A maioria (60,6%) dos fundos de renda variável com gestão ativa no Brasil teve um desempenho inferior ao seu índice de referência em 2022. Os chamados benchmarks norteiam o desempenho dos fundos com gestão passiva, caso dos ETFs, e fundos de gestão ativa buscam ultrapassá-los.

É o que conclui o Scorecard SPIVA da América Latina 2022, relatório publicado pela S&P Dow Jones Indices. Além do Brasil, o estudo também analisou os fundos no México e Chile.

No ano passado, 81,21% dos fundos large cap (que têm na carteira empresas com maior grau de capitalização) perderam para o seu benchmark (no caso de fundos de ações, o Ibovespa). Já entre os fundos fundos mid/small cap (que inclui papéis de empresas com baixa ou média capitalização) o porcentual foi de 50,40%.

Apenas os fundos de crédito privado, que investem em títulos de dívida de empresas, tiveram no ano passado um desempenho melhor do que a maioria: menos da metade ficou abaixo de seus índices de referência.

Gráfico com Percentual de fundos da América Latina

Em prazos maiores, a quantidades de fundos de gestão ativa que perdem para o índice de referência aumenta. Em 10 anos, 90% dos fundos de renda variável brasileiros perdem para o índice de referência, porcentual que fica em 80% entre os fundos de large cap e se aproxima de 90% nos mid e small caps.

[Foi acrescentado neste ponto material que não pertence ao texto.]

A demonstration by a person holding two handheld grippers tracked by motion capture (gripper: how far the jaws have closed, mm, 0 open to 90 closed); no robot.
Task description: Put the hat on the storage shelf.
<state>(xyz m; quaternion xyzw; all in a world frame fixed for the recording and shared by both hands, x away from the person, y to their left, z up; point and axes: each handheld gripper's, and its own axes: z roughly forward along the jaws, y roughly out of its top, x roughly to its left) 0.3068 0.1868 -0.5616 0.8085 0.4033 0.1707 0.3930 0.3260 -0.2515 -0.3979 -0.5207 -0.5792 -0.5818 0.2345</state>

O relatório mostra que benchmarks, no longo prazo, batem os fundos com gestão ativa, diz Henrique Castro, professor do Centro de Estudos em Finanças da Fundação Getúlio Vargas (FGV-Cef). “A maioria dos fundos perdem do benchmark em períodos mais longos não apenas no Brasil, mas no mundo”.

Contudo, Castro ressalta que, no curto prazo, em alguns anos os fundos de gestão ativa podem bater o benchmark. Foi o caso dos fundos de dívida no ano passado.

“A renda fixa está muito favorável ao investidor por conta da Selic elevada, e a oferta de debêntures, portanto, se destacou. Como os títulos públicos, os títulos privados pegam uma fatia dos investidores que saem da renda variável. E, por possuírem mais riscos, registram rentabilidade ainda maior do que a de títulos do Tesouro. Mas eventos como o da Americanas e da Light reforçam que existem riscos”.

México e Chile

A maioria dos gestores ativos de fundos de renda variável do México registraram um bom desempenho durante o ano e menos de um terço (28,89%) perdeu para o benchmark.

A maioria dos gestores ativos de fundos de renda variável teve um desempenho inferior ao S&P Chile BMI em todos os períodos estudados, mas a taxa de desempenho inferior foi especialmente elevada em períodos mais longos.